I'm operating under the assumption that, from user space's perspective, 
resets are not instantaneous.  If resets are instantaneous, that may 
change things.

I had envisioned two potential uses for reset_in_progress, but I've 
managed to talk myself out of both.

> - The "all contexts in a share group need to receive a reset notification"
>    wording is irking me a bit because we currently only track all the
>    actively used things. So if another context in that share group isn't
>    affected (i.e. doesn't even use any of the potentially corrupted bos),
>    is the idea that the kernel grows the required tracking, or should
>    userspace always ask the reset state for all contexts and do the math
>    itself?

There are a couple reasons that all contexts in a share group need to 
get the reset notification.  Consider an application with two contexts, 
A and B.  Context A is a worker context that does a bunch of 
render-to-texture operations, and context B will eventually consume 
those textures.  If context A receives a reset, context B, even if it 
hasn't done any rendering in five minutes, has lost data.

The kernel should never have any knowledge about GL share groups.  This 
is where my simplifying assumption (that all contexts in a share group 
share an address space and an fd) comes in handy.  If context A queries 
the reset status from the kernel first, it can reach over and poke the 
reset status of context B (in the gl_context structure).  Likewise, if 
context B queries the kernel first, it can see that another kernel 
context in its GL context share group got reset.

> - The above essentially links in with how we blame the guilt and figure
>    out who's affected. Especially when there's no hw context around, e.g.
>    on the blitter or bsd rings, or when an object is used by another
>    process and gets corrupted there. Does the spec make any guarantees for
>    such a case?
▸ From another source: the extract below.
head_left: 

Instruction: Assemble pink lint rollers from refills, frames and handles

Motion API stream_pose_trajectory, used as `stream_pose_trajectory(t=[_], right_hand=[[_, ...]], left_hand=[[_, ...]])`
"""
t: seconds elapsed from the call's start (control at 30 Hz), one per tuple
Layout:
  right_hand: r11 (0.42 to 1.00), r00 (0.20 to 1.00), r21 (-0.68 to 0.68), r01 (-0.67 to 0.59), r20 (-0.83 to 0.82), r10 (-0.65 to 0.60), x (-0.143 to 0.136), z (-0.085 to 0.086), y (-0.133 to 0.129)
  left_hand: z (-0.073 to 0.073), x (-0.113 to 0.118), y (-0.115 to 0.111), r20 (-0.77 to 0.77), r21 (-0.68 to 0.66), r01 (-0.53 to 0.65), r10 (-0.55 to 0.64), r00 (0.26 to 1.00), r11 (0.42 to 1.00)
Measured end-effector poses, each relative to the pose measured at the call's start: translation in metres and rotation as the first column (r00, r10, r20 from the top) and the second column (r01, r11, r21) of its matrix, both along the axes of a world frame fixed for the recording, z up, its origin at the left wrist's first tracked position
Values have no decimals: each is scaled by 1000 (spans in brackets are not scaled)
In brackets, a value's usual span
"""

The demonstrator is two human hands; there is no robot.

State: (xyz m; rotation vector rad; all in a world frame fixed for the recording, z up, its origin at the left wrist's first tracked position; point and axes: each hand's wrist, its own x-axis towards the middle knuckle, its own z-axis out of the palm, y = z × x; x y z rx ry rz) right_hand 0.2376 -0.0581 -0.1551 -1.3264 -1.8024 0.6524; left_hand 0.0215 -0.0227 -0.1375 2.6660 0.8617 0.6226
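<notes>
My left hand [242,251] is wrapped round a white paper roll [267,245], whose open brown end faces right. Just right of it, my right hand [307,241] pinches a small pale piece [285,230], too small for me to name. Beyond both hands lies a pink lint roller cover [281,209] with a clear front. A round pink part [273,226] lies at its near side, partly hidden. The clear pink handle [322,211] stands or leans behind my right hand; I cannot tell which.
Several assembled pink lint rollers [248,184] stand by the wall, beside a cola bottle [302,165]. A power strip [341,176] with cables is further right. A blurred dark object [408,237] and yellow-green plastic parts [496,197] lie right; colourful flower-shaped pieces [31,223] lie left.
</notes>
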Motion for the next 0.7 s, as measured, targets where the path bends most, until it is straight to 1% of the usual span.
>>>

Or should we just blame an unknown_reset for all the
>    contexts that belong to the fd that submitted the bad batch.

That sounds right.  If we can't assess innocence or guilt, we should say 
guilt is unknown.  There are some GL commands that get generate blits, 
but I don't think there's anything that can get commands on the BSD 
ring.  That's just for media, right?

> As an idea for the above two issues, what about the kernel also keeps a
> per-fd reset statistics, which will also be returned with this ioctl?
> We'd then restrict the meaning of the ctx fields to only mean "and the
> context was actually active". Userspace could then wrap all the per-fd
> hang reports into reset_unknown for arb_robustness, but I think this would
> be a bit more flexible for other userspace.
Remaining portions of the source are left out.